WHAT IS REQUIRED — Once you have read the data below, please repeat all of it exactly.

= Beginning of Section =

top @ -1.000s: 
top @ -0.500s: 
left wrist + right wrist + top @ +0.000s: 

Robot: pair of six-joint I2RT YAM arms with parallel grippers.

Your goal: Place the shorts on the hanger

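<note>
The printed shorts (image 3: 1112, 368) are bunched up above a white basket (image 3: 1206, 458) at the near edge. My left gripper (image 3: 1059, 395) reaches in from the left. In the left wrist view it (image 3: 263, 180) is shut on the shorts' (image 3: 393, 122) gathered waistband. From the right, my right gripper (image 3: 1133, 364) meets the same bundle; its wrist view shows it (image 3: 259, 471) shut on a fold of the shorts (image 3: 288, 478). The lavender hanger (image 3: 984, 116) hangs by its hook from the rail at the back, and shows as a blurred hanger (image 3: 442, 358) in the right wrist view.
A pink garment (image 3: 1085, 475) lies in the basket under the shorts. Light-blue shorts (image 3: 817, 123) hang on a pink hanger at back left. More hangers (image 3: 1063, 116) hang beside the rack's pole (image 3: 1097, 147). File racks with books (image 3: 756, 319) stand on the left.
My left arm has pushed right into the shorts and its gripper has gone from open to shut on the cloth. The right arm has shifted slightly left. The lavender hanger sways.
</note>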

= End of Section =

SOLUTION BELOW —
top @ -1.000s: 
top @ -0.500s: 
left wrist + right wrist + top @ +0.000s: 

Robot: pair of six-joint I2RT YAM arms with parallel grippers.

Your goal: Place the shorts on the hanger

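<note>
The printed shorts (image 3: 1112, 368) are bunched up above a white basket (image 3: 1206, 458) at the near edge. My left gripper (image 3: 1059, 395) reaches in from the left. In the left wrist view it (image 3: 263, 180) is shut on the shorts' (image 3: 393, 122) gathered waistband. From the right, my right gripper (image 3: 1133, 364) meets the same bundle; its wrist view shows it (image 3: 259, 471) shut on a fold of the shorts (image 3: 288, 478). The lavender hanger (image 3: 984, 116) hangs by its hook from the rail at the back, and shows as a blurred hanger (image 3: 442, 358) in the right wrist view.
A pink garment (image 3: 1085, 475) lies in the basket under the shorts. Light-blue shorts (image 3: 817, 123) hang on a pink hanger at back left. More hangers (image 3: 1063, 116) hang beside the rack's pole (image 3: 1097, 147). File racks with books (image 3: 756, 319) stand on the left.
My left arm has pushed right into the shorts and its gripper has gone from open to shut on the cloth. The right arm has shifted slightly left. The lavender hanger sways.
</note>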

This exercise requires no further answer.